Definition
Cohort analysis in email marketing groups subscribers based on a shared characteristic — typically the month they signed up — and tracks their engagement and behaviour over subsequent periods. This reveals how subscriber quality, retention, and value change over time in ways that aggregate metrics cannot show.
For example, aggregate open rate might appear stable at 20%, but cohort analysis could reveal that subscribers who joined last month open at 25% while subscribers from six months ago open at 12%. The stable aggregate number masks a decline in older cohort engagement.
Types of Email Cohorts
| Cohort Type | Grouping Basis | What It Reveals |
|---|---|---|
| Acquisition Cohort | Month or week of signup | How subscriber quality changes over time |
| Behavioural Cohort | Shared action (e.g. first purchase) | How behaviour after key events evolves |
| Campaign Cohort | Subscribers who received the same campaign | How the same message performs across segments |
| Channel Cohort | Acquisition source (e.g. organic vs paid) | Which channels deliver the best subscribers |
| Engagement Cohort | Engagement level at a point in time | How retention strategies affect different groups |
Key Metrics to Track by Cohort
- Open rate over time: Does engagement decline as the cohort ages?
- Click-through rate over time: Do subscribers click less the longer they are on your list?
- Retention rate: What percentage of subscribers are still engaged after 3, 6, 12 months?
- Revenue per subscriber: How does per-subscriber revenue change across cohorts?
- Churn rate: When do subscribers in each cohort tend to disengage?
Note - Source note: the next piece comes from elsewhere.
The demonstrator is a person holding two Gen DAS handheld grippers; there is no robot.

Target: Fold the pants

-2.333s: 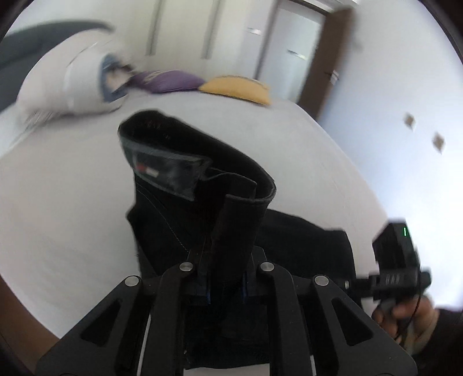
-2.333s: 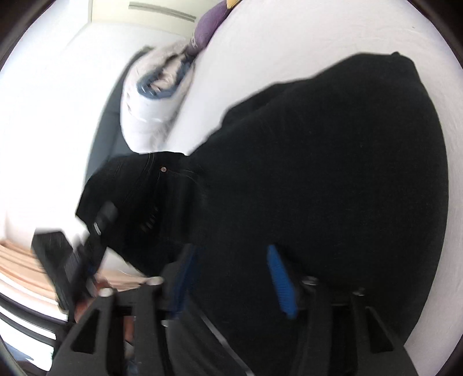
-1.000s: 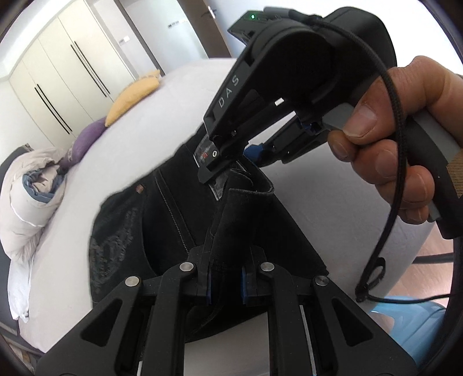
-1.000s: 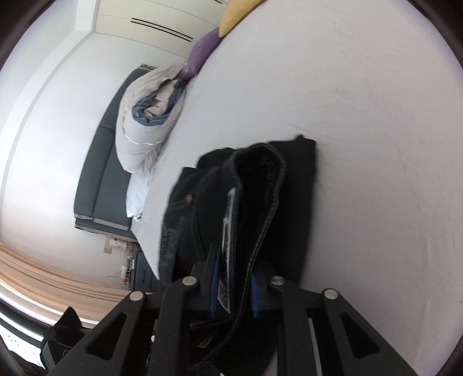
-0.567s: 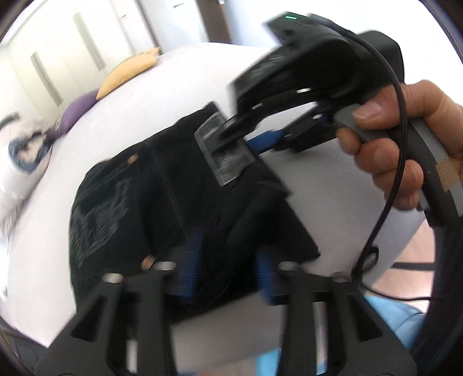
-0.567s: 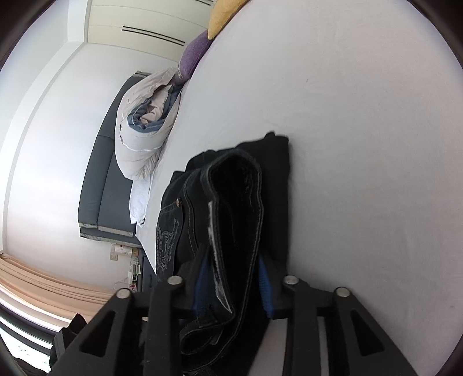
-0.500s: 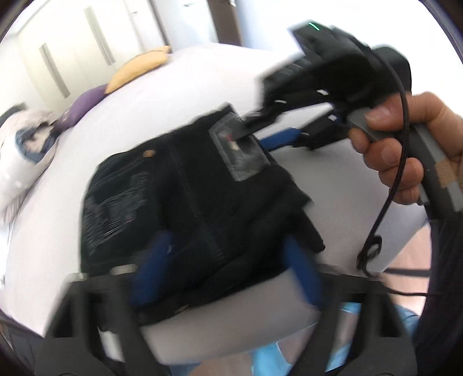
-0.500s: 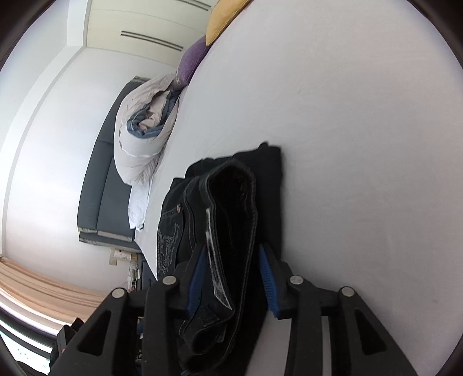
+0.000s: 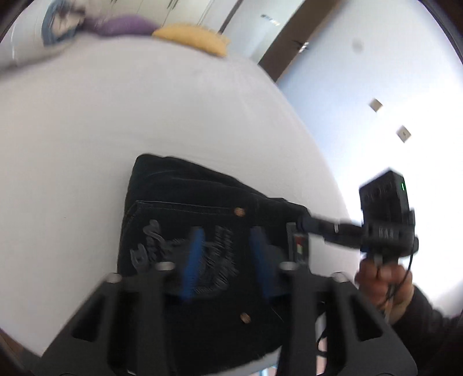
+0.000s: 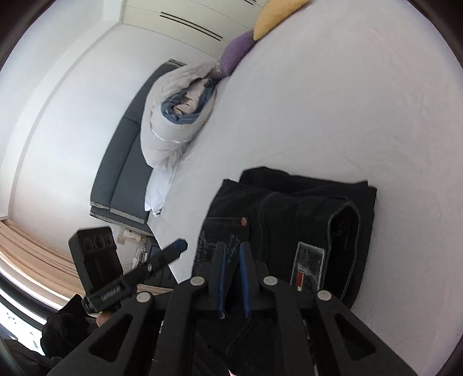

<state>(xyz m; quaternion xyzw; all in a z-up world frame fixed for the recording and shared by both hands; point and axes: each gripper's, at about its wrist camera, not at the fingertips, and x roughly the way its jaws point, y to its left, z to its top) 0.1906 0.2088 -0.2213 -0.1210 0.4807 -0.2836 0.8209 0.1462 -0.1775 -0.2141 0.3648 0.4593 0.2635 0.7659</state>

How to Perform Cohort Analysis
- Define your cohorts: Choose a meaningful grouping based on your business questions
- Set your time periods: Weekly or monthly periods work best for most email programmes
- Choose your metrics: Focus on 2-3 key metrics per analysis
- Build a cohort table: Create a grid with cohorts as rows, time periods as columns, and metrics as values
- Look for patterns: Identify trends, anomalies, and significant differences between cohorts
Example
A cohort table for open rate by acquisition month might show:
| Month Joined | Month 1 | Month 2 | Month 3 | Month 6 |
|---|---|---|---|---|
| January | 45% | 28% | 22% | 14% |
| February | 42% | 26% | 20% | 12% |
| March | 47% | 30% | 24% | 16% |
This reveals that engagement declines predictably over time, but some cohorts (March) maintain slightly higher engagement, suggesting that acquisition source or messaging quality improved.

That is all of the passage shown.